PMID- 32797043
OWN - NLM
STAT- MEDLINE
DCOM- 20200924
LR  - 20240330
IS  - 1549-1676 (Electronic)
IS  - 1549-1277 (Print)
IS  - 1549-1277 (Linking)
VI  - 17
IP  - 8
DP  - 2020 Aug
TI  - Hypertensive disorders of pregnancy and the risk of chronic kidney disease: 
      A Swedish registry-based cohort study.
PG  - e1003255
LID - 10.1371/journal.pmed.1003255 [doi]
LID - e1003255
AB  - BACKGROUND: Hypertensive disorders of pregnancy (HDP) (preeclampsia, gestational 
      hypertension) are associated with an increased risk of end-stage kidney disease 
      (ESKD). Evidence for associations between HDP and chronic kidney disease (CKD) is 
      more limited and inconsistent. The underlying causes of CKD are wide-ranging, and 
      HDP may have differential associations with various aetiologies of CKD. We aimed 
      to measure associations between HDP and maternal CKD in women who have had at 
      least one live birth and to identify whether the risk differs by CKD aetiology. 

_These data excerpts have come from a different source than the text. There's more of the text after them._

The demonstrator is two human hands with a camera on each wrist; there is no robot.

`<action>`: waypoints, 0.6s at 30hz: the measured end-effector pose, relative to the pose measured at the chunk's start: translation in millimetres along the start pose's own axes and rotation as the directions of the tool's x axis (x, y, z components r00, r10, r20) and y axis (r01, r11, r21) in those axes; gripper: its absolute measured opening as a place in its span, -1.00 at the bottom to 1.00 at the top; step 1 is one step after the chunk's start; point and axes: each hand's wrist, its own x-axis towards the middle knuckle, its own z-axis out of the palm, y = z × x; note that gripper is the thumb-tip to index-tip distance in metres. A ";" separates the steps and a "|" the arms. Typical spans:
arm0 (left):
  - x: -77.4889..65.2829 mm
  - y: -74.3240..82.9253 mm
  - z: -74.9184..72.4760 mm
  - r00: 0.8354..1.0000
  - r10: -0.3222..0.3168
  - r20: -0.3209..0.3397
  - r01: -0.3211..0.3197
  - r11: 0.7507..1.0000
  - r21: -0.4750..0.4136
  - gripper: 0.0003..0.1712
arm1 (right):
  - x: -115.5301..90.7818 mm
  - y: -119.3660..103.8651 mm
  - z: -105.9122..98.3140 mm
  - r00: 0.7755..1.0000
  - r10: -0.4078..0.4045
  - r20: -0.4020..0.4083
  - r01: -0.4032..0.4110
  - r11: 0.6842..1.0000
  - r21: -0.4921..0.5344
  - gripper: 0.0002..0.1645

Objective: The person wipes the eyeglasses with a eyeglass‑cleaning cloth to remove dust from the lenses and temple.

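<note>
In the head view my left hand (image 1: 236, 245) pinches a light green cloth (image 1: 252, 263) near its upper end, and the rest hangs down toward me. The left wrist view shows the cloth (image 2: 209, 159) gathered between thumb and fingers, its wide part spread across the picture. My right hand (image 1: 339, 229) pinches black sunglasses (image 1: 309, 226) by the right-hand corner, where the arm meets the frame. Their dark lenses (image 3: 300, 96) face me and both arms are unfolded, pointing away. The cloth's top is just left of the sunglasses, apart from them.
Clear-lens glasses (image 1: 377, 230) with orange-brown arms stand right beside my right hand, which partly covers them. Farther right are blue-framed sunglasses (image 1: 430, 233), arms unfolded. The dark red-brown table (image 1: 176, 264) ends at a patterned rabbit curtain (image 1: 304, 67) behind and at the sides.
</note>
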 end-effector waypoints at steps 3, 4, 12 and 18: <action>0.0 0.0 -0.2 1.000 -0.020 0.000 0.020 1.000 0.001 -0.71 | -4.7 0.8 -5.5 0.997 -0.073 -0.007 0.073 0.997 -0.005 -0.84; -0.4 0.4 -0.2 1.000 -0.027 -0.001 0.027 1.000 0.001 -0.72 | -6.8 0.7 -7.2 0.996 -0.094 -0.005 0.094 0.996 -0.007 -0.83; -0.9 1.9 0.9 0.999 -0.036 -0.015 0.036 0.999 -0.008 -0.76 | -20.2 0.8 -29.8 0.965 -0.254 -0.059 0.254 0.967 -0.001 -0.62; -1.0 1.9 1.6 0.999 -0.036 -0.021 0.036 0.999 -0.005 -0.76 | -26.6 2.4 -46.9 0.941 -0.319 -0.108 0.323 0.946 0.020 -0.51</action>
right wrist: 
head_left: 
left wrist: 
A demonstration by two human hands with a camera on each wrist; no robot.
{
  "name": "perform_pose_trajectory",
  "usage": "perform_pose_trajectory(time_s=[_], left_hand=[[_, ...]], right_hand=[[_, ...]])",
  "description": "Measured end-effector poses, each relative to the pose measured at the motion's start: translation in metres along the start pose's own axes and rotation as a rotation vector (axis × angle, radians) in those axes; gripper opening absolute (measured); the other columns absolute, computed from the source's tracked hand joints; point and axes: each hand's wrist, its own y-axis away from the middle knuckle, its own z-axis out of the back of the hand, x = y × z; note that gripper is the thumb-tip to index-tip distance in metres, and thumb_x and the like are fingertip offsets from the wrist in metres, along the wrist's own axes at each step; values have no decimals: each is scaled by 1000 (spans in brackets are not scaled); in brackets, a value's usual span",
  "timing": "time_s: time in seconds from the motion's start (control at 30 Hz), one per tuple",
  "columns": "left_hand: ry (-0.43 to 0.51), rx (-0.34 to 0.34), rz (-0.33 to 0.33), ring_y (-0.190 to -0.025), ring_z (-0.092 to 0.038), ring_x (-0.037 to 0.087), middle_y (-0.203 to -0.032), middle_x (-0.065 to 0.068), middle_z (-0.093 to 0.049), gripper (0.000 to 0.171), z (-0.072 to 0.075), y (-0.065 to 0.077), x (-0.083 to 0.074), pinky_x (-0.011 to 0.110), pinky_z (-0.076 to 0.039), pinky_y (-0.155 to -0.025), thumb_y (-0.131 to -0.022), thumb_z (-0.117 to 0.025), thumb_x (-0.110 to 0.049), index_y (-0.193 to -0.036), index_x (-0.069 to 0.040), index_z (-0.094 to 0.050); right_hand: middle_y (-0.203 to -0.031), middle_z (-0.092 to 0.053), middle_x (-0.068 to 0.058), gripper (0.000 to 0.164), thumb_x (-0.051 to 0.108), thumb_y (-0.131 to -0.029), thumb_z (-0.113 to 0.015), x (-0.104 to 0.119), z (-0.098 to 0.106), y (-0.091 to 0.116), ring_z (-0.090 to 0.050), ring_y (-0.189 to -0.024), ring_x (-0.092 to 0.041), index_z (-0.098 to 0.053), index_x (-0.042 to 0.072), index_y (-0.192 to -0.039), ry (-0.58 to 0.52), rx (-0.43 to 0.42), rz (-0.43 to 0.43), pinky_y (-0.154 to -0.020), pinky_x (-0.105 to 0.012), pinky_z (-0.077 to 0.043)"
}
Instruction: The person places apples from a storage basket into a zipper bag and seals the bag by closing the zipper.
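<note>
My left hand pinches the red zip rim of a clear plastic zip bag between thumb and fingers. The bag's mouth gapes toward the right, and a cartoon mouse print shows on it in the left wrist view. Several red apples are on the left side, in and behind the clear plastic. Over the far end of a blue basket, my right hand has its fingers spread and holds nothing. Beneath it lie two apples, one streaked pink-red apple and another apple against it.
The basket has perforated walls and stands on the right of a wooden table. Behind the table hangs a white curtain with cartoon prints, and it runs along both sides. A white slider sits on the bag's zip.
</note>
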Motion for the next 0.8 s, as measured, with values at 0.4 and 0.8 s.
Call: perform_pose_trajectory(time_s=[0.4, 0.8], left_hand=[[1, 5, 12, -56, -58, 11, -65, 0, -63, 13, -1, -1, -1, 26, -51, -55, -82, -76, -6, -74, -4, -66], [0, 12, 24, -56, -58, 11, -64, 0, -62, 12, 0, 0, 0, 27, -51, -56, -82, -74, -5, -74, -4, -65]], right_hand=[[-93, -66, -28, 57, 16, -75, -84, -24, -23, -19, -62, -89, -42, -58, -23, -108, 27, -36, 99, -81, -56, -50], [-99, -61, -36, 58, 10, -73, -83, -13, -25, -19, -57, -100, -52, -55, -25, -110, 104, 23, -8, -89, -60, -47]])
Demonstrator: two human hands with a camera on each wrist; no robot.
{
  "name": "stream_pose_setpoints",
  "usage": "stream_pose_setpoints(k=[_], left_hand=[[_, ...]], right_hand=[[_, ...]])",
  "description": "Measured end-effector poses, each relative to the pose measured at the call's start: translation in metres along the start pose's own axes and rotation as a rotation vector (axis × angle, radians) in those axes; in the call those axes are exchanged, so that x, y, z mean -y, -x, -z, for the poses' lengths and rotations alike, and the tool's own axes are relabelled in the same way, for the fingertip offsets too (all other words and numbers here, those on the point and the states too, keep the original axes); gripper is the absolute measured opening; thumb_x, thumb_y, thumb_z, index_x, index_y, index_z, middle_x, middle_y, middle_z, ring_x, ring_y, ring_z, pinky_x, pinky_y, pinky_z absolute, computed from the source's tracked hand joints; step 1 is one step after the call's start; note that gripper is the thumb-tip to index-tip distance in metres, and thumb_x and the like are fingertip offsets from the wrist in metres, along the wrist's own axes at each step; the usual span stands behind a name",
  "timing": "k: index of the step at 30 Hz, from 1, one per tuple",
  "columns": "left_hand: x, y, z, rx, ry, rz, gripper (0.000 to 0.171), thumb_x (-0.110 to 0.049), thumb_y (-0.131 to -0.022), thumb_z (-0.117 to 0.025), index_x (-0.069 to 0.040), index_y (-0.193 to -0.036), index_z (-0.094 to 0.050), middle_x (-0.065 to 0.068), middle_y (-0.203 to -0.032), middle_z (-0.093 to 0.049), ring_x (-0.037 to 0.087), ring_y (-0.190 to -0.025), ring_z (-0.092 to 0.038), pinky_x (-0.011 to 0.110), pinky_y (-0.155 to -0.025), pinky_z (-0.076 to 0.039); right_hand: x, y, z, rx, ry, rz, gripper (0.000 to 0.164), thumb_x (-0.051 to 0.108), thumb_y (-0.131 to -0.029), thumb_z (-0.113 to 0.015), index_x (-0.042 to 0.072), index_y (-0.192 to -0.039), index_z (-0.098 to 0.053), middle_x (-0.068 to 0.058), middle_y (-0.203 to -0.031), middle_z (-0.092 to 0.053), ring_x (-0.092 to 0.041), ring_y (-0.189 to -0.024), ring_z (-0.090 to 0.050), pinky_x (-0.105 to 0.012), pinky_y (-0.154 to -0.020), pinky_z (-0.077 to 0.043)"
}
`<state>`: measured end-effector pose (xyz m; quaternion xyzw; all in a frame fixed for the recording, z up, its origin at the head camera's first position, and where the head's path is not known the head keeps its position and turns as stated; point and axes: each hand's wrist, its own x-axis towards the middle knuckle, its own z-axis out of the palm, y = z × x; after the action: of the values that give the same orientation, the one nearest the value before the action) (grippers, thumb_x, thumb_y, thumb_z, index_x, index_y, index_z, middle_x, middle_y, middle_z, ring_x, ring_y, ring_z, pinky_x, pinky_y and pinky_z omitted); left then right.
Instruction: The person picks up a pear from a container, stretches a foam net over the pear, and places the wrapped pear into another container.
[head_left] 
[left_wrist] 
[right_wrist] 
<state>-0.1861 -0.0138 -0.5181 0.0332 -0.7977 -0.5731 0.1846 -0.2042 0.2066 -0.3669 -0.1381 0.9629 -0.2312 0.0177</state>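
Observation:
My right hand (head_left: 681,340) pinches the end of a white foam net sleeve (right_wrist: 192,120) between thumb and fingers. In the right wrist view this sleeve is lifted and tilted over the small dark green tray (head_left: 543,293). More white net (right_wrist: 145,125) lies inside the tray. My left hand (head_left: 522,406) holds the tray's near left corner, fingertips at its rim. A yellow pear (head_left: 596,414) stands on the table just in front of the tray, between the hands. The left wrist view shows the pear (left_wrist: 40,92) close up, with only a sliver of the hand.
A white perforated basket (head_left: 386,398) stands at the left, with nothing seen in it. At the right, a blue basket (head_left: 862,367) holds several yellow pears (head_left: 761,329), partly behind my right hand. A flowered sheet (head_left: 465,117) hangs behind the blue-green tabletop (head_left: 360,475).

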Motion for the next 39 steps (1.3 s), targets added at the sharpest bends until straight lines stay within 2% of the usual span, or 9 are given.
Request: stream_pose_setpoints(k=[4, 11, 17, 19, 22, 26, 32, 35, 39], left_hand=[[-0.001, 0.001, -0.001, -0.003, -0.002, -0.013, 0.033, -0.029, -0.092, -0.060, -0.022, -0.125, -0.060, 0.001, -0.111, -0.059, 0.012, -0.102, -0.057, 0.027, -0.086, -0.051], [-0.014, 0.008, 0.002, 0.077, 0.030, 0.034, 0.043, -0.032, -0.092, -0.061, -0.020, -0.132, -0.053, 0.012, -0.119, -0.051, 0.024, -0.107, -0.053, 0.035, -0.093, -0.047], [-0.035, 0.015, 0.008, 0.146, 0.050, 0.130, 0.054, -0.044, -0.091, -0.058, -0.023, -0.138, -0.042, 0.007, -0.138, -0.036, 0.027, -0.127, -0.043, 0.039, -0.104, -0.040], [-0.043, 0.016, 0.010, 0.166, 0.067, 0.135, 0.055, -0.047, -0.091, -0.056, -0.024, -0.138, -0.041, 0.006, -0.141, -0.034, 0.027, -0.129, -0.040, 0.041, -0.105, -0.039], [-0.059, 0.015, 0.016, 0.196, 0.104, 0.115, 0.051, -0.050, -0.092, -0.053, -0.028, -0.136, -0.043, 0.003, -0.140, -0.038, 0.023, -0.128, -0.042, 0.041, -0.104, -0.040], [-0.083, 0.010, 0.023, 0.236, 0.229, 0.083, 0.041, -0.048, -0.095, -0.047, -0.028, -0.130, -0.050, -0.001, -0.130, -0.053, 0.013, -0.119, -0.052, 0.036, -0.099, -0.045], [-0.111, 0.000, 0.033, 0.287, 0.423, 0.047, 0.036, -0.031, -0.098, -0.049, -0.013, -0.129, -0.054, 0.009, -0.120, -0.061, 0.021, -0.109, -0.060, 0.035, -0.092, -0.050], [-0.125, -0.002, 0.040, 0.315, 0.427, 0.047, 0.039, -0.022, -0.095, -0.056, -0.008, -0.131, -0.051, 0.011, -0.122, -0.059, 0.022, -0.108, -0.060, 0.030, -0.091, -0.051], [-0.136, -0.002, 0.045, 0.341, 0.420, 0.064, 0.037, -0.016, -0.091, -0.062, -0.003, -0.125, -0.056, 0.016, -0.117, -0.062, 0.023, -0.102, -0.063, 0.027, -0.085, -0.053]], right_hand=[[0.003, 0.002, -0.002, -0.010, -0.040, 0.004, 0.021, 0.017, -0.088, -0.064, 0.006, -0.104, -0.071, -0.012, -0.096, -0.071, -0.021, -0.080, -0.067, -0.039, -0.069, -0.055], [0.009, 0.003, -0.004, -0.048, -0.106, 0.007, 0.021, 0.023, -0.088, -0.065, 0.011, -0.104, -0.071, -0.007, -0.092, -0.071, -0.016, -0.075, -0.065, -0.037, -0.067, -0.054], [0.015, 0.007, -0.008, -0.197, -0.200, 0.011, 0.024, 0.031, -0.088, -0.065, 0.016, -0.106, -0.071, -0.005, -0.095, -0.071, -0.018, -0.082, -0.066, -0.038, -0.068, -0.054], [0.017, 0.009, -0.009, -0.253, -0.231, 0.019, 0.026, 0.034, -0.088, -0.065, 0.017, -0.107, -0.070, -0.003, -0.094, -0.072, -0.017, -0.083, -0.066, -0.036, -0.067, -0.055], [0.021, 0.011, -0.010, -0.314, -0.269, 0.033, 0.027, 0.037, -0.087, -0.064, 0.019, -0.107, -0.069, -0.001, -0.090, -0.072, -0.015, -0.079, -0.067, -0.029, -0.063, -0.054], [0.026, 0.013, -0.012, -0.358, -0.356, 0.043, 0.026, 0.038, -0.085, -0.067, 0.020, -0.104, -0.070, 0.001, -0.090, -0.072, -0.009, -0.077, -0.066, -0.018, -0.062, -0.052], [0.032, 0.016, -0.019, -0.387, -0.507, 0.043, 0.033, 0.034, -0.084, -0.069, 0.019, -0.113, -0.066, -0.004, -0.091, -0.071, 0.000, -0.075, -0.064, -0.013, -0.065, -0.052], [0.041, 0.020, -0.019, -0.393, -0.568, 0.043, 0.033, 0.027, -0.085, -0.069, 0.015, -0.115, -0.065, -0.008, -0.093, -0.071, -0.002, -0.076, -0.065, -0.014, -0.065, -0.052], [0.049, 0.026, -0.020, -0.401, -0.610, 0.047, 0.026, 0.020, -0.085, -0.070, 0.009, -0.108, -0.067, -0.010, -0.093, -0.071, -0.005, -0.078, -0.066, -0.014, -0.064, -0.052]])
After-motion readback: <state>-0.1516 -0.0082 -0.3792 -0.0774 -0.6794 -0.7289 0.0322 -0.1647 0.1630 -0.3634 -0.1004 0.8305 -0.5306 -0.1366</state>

      METHODS AND FINDINGS: Using data from the Swedish Medical Birth Register (MBR), 
      singleton live births from 1973 to 2012 were identified and linked to data from 
      the Swedish Renal Register (SRR) and National Patient Register (NPR; up to 2013). 
      Preeclampsia was the main exposure of interest and was treated as a 
      time-dependent variable. Gestational hypertension was also investigated as a 
      secondary exposure. The primary outcome was maternal CKD, and this was classified 
      into 5 subtypes: hypertensive, diabetic, glomerular/proteinuric, 
      tubulointerstitial, and other/nonspecific CKD. Cox proportional hazard regression 
      models were used, adjusting for maternal age, country of origin, education level, 
      antenatal BMI, smoking during pregnancy, gestational diabetes, and parity. Women 
      with pre-pregnancy comorbidities were excluded. The final sample consisted of 
      1,924,409 women who had 3,726,554 singleton live births. The mean (+/-SD) age of 
      women at first delivery was 27.0 (+/-5.1) years. Median follow-up was 20.7 
      (interquartile range [IQR] 9.9-30.0) years. A total of 90,917 women (4.7%) were 
      diagnosed with preeclampsia, 43,964 (2.3%) had gestational hypertension, and 
      18,477 (0.9%) developed CKD. Preeclampsia was associated with a higher risk of 
      developing CKD during follow-up (adjusted hazard ratio [aHR] 1.92, 95% CI 
      1.83-2.03, p < 0.001). This risk differed by CKD subtype and was higher for 
      hypertensive CKD (aHR 3.72, 95% CI 3.05-4.53, p < 0.001), diabetic CKD (aHR 3.94, 
      95% CI 3.38-4.60, p < 0.001), and glomerular/proteinuric CKD (aHR 2.06, 95% CI 
      1.88-2.26, p < 0.001). More modest associations were observed between 
      preeclampsia and tubulointerstitial CKD (aHR 1.44, 95% CI 1.24-1.68, p < 0.001) 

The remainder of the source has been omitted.